Necesitamos recuperar la fortaleza e independencia de las instituciones y devolverles sus verdaderos roles de servicio a la sociedad, cumplimiento de la Ley y respeto a los derechos ciudadanos. No podemos mantener un Estado donde sus entidades sean propiedad de los partidos o instrumentos de la corrupción y la ineficiencia.

La lucha contra la pobreza, la desigualdad y la corrupción sigue siendo una deuda pendiente que no hemos logrado saldar. Además, la gestión sostenible de nuestros recursos naturales y la búsqueda de un equilibrio entre el desarrollo económico y la protección del medio ambiente son desafíos continuos.  No hemos alcanzado la unidad nacional ni logramos construir un sistema político inclusivo que nos permita superar las divisiones históricas y garantizar un futuro estable.

La inversión en educación y tecnología que allane el camino para un desarrollo económico sostenible y una mayor competitividad, son tareas pendientes desde hace décadas. Además, la garantía de una verdadera justicia social con inclusión, sigue siendo esencial para construir una sociedad más equitativa y cohesionada.
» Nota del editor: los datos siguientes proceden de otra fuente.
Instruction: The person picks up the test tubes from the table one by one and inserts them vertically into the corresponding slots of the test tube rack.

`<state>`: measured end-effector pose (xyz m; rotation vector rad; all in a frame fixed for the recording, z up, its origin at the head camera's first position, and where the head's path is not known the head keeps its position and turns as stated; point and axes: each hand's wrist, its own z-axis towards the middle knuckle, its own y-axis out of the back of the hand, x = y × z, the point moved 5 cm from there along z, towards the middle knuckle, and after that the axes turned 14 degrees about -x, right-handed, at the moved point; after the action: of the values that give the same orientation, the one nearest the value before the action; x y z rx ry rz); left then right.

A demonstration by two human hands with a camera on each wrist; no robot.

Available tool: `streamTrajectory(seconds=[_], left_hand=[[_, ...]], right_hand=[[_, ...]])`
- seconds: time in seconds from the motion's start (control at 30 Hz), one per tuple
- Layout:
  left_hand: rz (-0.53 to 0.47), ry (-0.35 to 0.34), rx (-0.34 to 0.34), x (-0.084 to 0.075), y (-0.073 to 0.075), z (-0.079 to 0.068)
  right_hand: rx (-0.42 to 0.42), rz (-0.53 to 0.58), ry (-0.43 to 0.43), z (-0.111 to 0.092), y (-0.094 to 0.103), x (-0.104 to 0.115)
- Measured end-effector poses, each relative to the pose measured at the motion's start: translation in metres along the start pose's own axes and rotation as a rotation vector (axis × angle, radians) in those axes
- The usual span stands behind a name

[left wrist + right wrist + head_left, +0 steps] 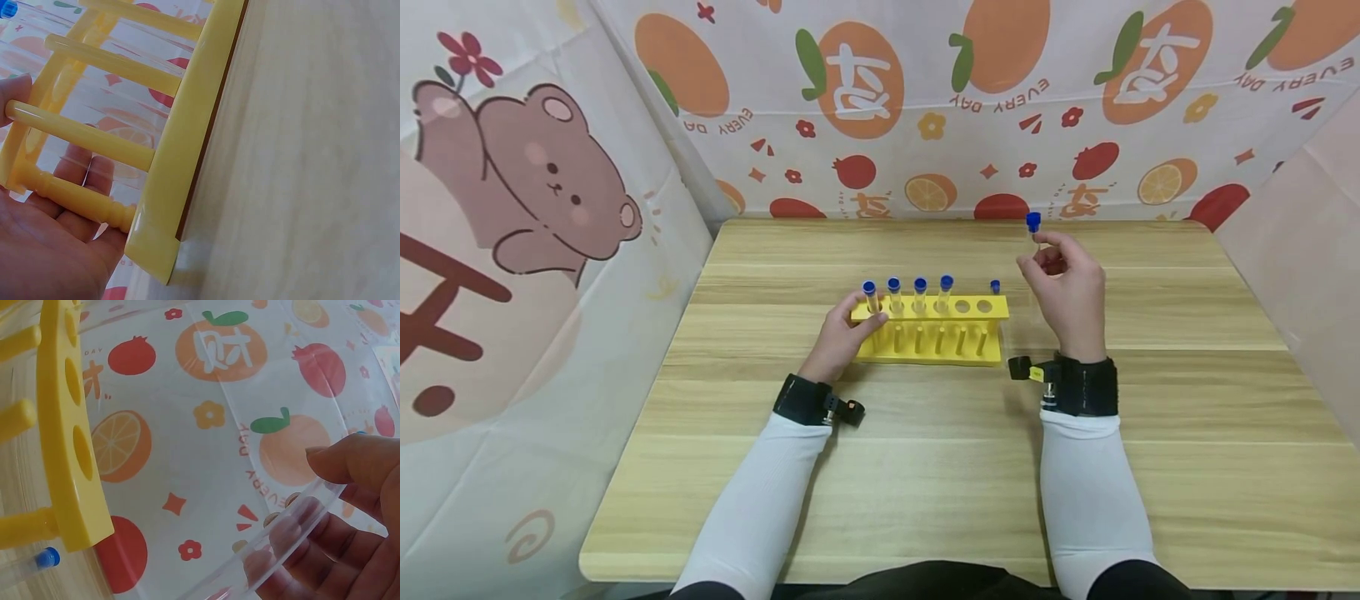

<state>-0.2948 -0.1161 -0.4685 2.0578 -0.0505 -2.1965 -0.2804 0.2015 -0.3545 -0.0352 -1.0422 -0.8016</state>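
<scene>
A yellow test tube rack (925, 360) stands upright on the table, with several clear, blue-capped test tubes (920, 287) in its left holes. Its two rightmost holes are empty. My left hand (837, 337) grips the rack's left end, thumb in front and fingers behind the end post (81, 199). To the right of the rack and raised above the table, my right hand (1071, 292) pinches a clear test tube (231, 580) between thumb and fingers. That tube's blue cap (1033, 222) points up. Another blue-capped tube (47, 557) lies behind the rack's right end.
The wooden table (940, 467) reaches back to a fruit-printed cloth (925, 150). Another cloth with a printed bear (553, 179) hangs at the left, and a pale cloth (1315, 225) hangs at the right.
</scene>
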Motion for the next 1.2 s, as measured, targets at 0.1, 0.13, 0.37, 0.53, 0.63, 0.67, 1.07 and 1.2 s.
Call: streamTrajectory(seconds=[0.1, 0.13, 0.37, 0.53, 0.63, 0.67, 1.07, 1.2], left_hand=[[0.008, 0.0, -0.002, 0.001, 0.0, 0.0], [0.01, 0.002, -0.002, 0.002, 0.001, 0.0], [0.004, 0.016, 0.007, 0.0, 0.0, 0.0], [-0.005, 0.021, 0.017, -0.001, 0.0, -0.001], [-0.001, 0.022, 0.017, -0.001, 0.0, -0.001], [0.003, 0.023, 0.017, -0.001, 0.0, -0.001], [-0.01, 0.012, 0.011, 0.001, 0.0, 0.0], [-0.012, 0.009, 0.01, 0.001, 0.0, 0.0]], right_hand=[[0.0, 0.009, -0.003, -0.001, 0.0, 0.002], [0.0, 0.013, -0.005, -0.001, 0.0, 0.002], [0.003, 0.044, -0.01, -0.003, 0.0, 0.008], [0.009, 0.068, -0.004, -0.004, -0.002, 0.011], [0.01, 0.07, 0.003, -0.005, -0.002, 0.013], [0.01, 0.07, 0.004, -0.006, -0.002, 0.013], [0.019, 0.108, 0.024, -0.008, -0.005, 0.021], [0.027, 0.126, 0.038, -0.01, -0.009, 0.024]])
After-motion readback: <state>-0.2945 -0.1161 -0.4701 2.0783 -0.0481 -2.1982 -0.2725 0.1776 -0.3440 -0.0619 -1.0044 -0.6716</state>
Todos estos desafíos no son invencibles y jamás serán más difíciles que aquellos que enfrentaron quienes nos legaron la libertad, sin embargo, precisan hoy más que nunca de un verdadero renacer patriótico que reactive los valores de la honestidad, el respeto, la justicia, la responsabilidad y la fraternidad. Necesitamos dejar de pensar en los objetivos particulares para construir el gran proyecto de una Patria grande y justa que concrete el objetivo que reza nuestro himno cuando proclama: “Esta tierra inocente y hermosa, que ha debido a Bolívar su nombre, es la patria feliz donde el hombre goza el bien de la dicha y la paz”.

Por eso, este 6 de agosto no solo debemos celebrar nuestra historia, sino también nuestra decisión de mirar hacia adelante con esperanza y determinación, pero sobre todo con la seguridad de que somos herederos de esa estirpe de hombres y mujeres que murieron para darnos libertad; y que llevamos en nuestros genes ese valor, que emergerá con el mismo ímpetu ante cualquier intento externo o interno, que pretenda trocar nuestra libertad y nuestra democracia en cualquier forma de esclavitud o sojuzgamiento.